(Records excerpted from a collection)
=-=-=

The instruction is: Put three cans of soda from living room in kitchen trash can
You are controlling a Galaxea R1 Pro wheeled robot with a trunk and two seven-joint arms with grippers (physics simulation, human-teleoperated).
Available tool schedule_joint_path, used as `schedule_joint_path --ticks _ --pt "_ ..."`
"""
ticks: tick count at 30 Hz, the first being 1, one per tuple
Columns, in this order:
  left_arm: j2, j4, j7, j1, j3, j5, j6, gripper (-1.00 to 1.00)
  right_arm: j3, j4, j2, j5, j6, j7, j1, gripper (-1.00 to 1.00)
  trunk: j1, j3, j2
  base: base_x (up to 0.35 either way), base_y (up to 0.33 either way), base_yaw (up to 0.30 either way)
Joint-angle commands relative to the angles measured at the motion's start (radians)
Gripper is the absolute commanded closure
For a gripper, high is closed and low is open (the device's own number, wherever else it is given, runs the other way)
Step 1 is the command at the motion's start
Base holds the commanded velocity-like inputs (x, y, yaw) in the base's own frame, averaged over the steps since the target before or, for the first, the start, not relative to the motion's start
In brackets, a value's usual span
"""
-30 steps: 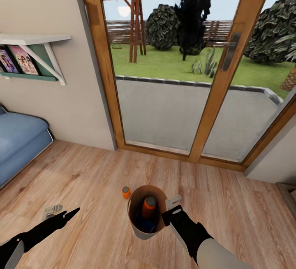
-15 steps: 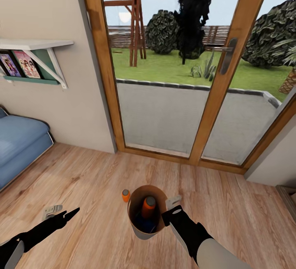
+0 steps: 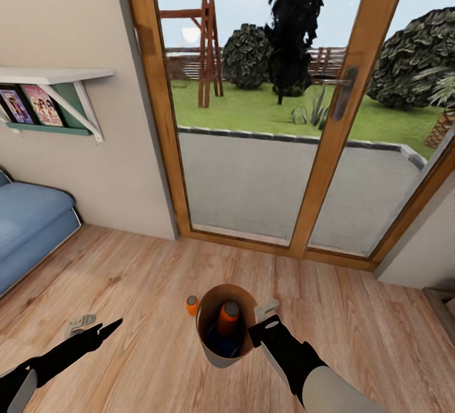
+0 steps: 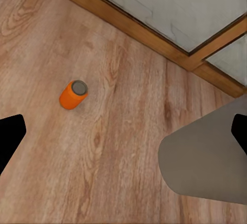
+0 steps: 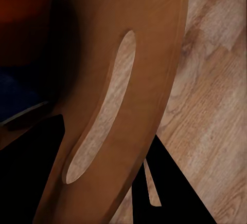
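My right gripper (image 3: 260, 323) is pinching the rim of the tash can (image 3: 215, 351): in the right wrist view one dark finger (image 5: 31, 152) is sitting inside the brown wall (image 5: 154, 54) and the other finger (image 5: 170, 183) is outside it, over the wood floor (image 3: 354, 324). The wall has a long slot cut through it, and the floor is showing through this slot. The bin is tilting a little toward me in the head view, and I cannot tell if its bottom is touching the floor.

Inside the bin an orange can (image 3: 229, 317) is standing up with its grey top visible, and under it something dark blue (image 3: 218, 341) is lying, which is probably the blue can, but it is too dark to be sure.

My left gripper (image 3: 95, 332) is hovering low over the floor, apart from the bin, with its two fingers spread wide and holding nothing. In the left wrist view the second orange can (image 4: 73, 94) is standing upright on the floor between the fingers' line of sight and the door frame, near the grey outside of the bin. In the head view this can (image 3: 191, 305) is just beside the bin's rim.

Beyond are the glass garden doors (image 3: 253, 160) with wood frames, and a blue sofa (image 3: 28, 223) is showing at the left under a wall shelf (image 3: 50, 75).
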Motion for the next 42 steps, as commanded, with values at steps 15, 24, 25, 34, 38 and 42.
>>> schedule_joint_path --ticks 15,24,25,34,38,42 --pt "0.000 0.000 0.000 0.000 0.000 0.000 0.000 -1.00 0.000 -0.001 0.000 0.001 -0.002 0.009 0.000 1.00 0.000 0.025 0.000 0.000 0.000 -0.070" --pt "0.000 0.000 0.000 0.000 0.000 0.000 0.000 -1.00 0.000 -0.001 0.000 0.002 -0.002 0.009 0.000 1.00 0.000 0.039 0.000 0.000 0.000 -0.052" --pt "0.000 0.000 0.000 0.000 0.000 0.000 0.000 -1.00 0.000 -0.001 0.000 0.002 -0.002 0.009 0.000 1.00 0.000 0.041 0.000 0.000 0.000 -0.013" --pt "0.000 0.000 0.000 0.000 0.000 0.000 -0.001 -1.00 0.000 -0.001 0.000 0.001 -0.002 0.009 0.000 1.00 0.000 0.056 0.000 0.000 0.000 -0.004" --pt "0.000 0.000 0.000 0.000 0.000 0.000 -0.001 -1.00 0.000 -0.001 0.000 0.001 -0.002 0.009 0.000 1.00 0.000 0.063 0.000 0.000 0.000 0.000" --pt "0.000 0.000 0.000 0.000 0.000 0.000 -0.001 -1.00 0.000 -0.001 0.000 0.001 -0.002 0.009 0.000 1.00 0.000 0.069 0.000 0.000 0.000 0.000"
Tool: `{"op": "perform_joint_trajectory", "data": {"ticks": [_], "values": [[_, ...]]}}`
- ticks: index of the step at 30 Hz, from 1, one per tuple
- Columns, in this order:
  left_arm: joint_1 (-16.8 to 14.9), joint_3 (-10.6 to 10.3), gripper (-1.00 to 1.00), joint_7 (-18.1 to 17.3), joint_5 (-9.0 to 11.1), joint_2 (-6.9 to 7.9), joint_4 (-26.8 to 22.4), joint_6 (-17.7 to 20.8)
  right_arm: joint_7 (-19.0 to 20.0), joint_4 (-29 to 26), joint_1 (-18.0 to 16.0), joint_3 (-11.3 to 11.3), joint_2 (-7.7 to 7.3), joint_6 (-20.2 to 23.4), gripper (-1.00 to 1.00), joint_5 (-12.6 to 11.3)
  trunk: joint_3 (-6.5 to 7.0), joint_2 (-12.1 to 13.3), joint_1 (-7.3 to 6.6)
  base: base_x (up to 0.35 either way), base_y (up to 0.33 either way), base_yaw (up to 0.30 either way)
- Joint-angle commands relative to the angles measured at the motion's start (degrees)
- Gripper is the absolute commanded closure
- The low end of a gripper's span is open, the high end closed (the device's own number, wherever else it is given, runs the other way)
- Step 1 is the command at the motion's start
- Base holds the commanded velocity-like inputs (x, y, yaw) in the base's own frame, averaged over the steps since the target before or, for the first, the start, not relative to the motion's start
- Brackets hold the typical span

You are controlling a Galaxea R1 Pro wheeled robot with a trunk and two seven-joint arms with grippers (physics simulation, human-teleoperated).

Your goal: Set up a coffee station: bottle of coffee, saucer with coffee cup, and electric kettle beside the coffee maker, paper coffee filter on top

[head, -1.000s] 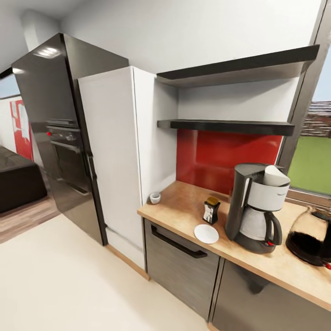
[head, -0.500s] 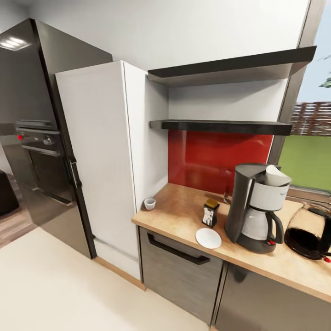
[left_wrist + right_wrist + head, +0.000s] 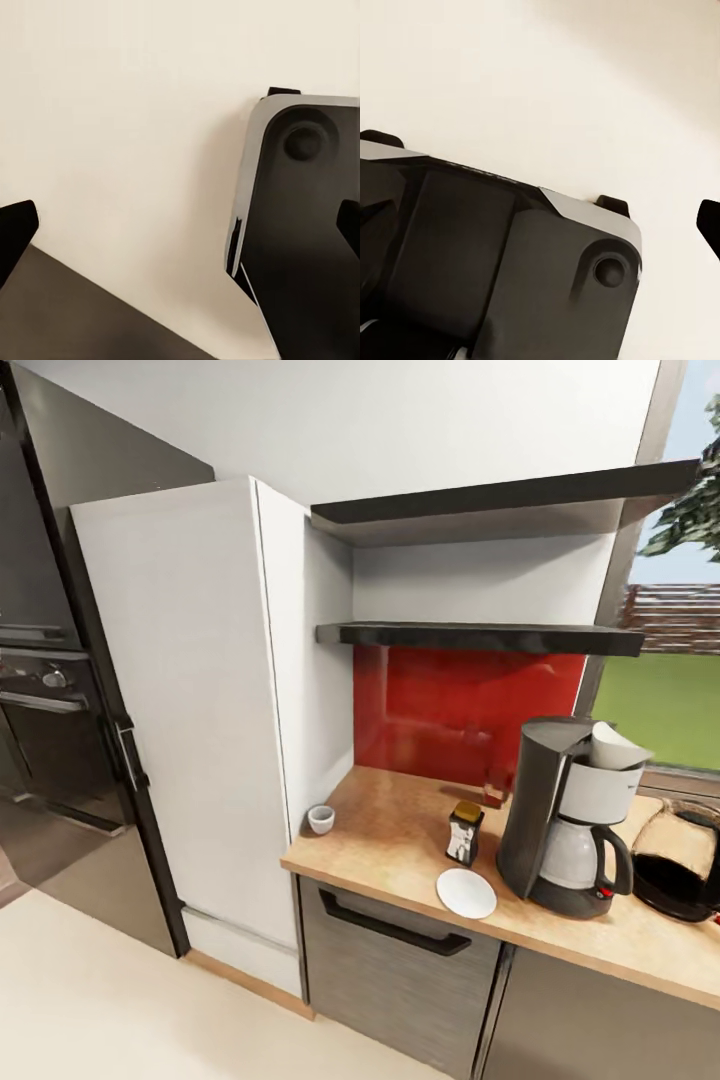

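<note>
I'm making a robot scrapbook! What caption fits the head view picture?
Coffee maker with paper filter on top, saucer and coffee bottle beside it, coffee cup apart.

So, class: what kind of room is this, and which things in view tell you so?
Most likely a home kitchen, rendered in a simulator. A tan countertop over grey drawer fronts carries a coffee maker and an electric kettle, and a built-in oven sits in the tall dark unit beside it.

Evenly bright, soft render. Daylight from window [image 3: 665, 700]; faint glare on red backsplash [image 3: 460, 710]. Wide-angle bending at edges. Wrist views slightly soft.
</note>
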Motion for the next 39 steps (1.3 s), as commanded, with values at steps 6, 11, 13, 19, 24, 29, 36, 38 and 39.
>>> {"op": "perform_joint_trajectory", "data": {"ticks": [6,11,13,19,24,29,36,38,39], "values": [[-0.01,-0.63,-1.00,0.16,0.46,-0.42,0.04,-0.10,0.20,0.10,-0.04,0.43,0.03,-0.05,-1.00,-0.56,-0.01,-0.04,0.03,0.028,0.330,-0.014],[-0.01,-0.67,-1.00,0.17,0.44,-0.54,0.04,-0.09,0.20,0.07,-0.04,0.43,0.05,-0.13,-1.00,-0.59,-0.01,-0.04,0.03,0.002,0.335,-0.001],[-0.01,-0.68,-1.00,0.17,0.44,-0.52,0.04,-0.09,0.16,0.07,-0.04,0.43,0.04,-0.15,-1.00,-0.59,-0.01,-0.04,0.03,0.000,0.305,0.000],[-0.01,-0.71,-1.00,0.17,0.44,-0.49,0.04,-0.09,0.03,-0.02,-0.04,0.31,0.11,-0.07,-1.00,-0.75,-0.01,-0.04,0.03,0.000,0.142,0.000],[-0.01,-0.85,-1.00,0.17,0.44,-0.32,0.08,-0.09,0.03,-0.02,-0.04,0.25,0.03,0.04,-1.00,-0.77,0.13,-0.04,0.03,0.000,0.000,-0.232],[-0.01,-0.87,-1.00,0.17,0.44,-0.32,0.10,-0.09,0.06,-0.02,-0.04,0.25,0.03,0.04,-1.00,-0.77,0.29,-0.04,0.03,0.000,0.000,-0.278],[-0.01,-0.93,-1.00,0.17,0.44,-0.26,0.12,-0.09,0.07,-0.02,-0.04,0.28,0.14,0.04,-1.00,-0.74,0.53,-0.04,0.03,0.000,0.009,-0.282],[-0.01,-0.94,-1.00,0.17,0.44,-0.20,0.13,-0.09,0.09,-0.02,-0.04,0.31,0.17,0.06,-1.00,-0.71,0.59,-0.04,0.03,0.010,0.116,-0.283],[-0.01,-0.94,-1.00,0.17,0.44,-0.15,0.13,-0.09,0.10,-0.02,-0.04,0.32,0.18,0.09,-1.00,-0.70,0.63,-0.04,0.03,0.040,0.189,-0.283]]}}
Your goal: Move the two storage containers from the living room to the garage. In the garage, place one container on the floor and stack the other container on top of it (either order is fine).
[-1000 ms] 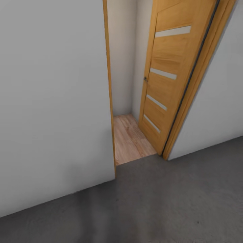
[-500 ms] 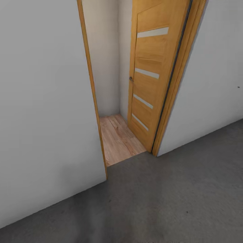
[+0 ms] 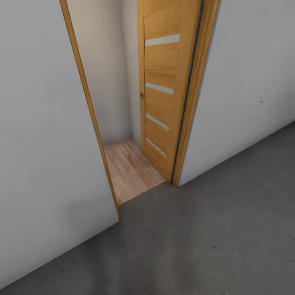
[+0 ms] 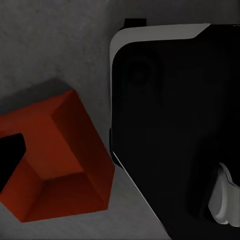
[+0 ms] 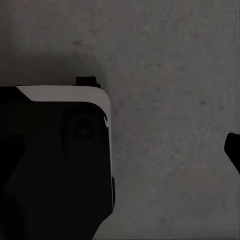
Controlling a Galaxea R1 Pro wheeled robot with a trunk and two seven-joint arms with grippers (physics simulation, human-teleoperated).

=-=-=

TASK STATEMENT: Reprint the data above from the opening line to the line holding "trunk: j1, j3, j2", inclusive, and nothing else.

RESPONSE FOR THIS EXERCISE:
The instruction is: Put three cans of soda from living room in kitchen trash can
You are controlling a Galaxea R1 Pro wheeled robot with a trunk and two seven-joint arms with grippers (physics simulation, human-teleoperated).
Available tool schedule_joint_path, used as `schedule_joint_path --ticks _ --pt "_ ..."`
"""
ticks: tick count at 30 Hz, the first being 1, one per tuple
Columns, in this order:
  left_arm: j2, j4, j7, j1, j3, j5, j6, gripper (-1.00 to 1.00)
  right_arm: j3, j4, j2, j5, j6, j7, j1, gripper (-1.00 to 1.00)
  trunk: j1, j3, j2

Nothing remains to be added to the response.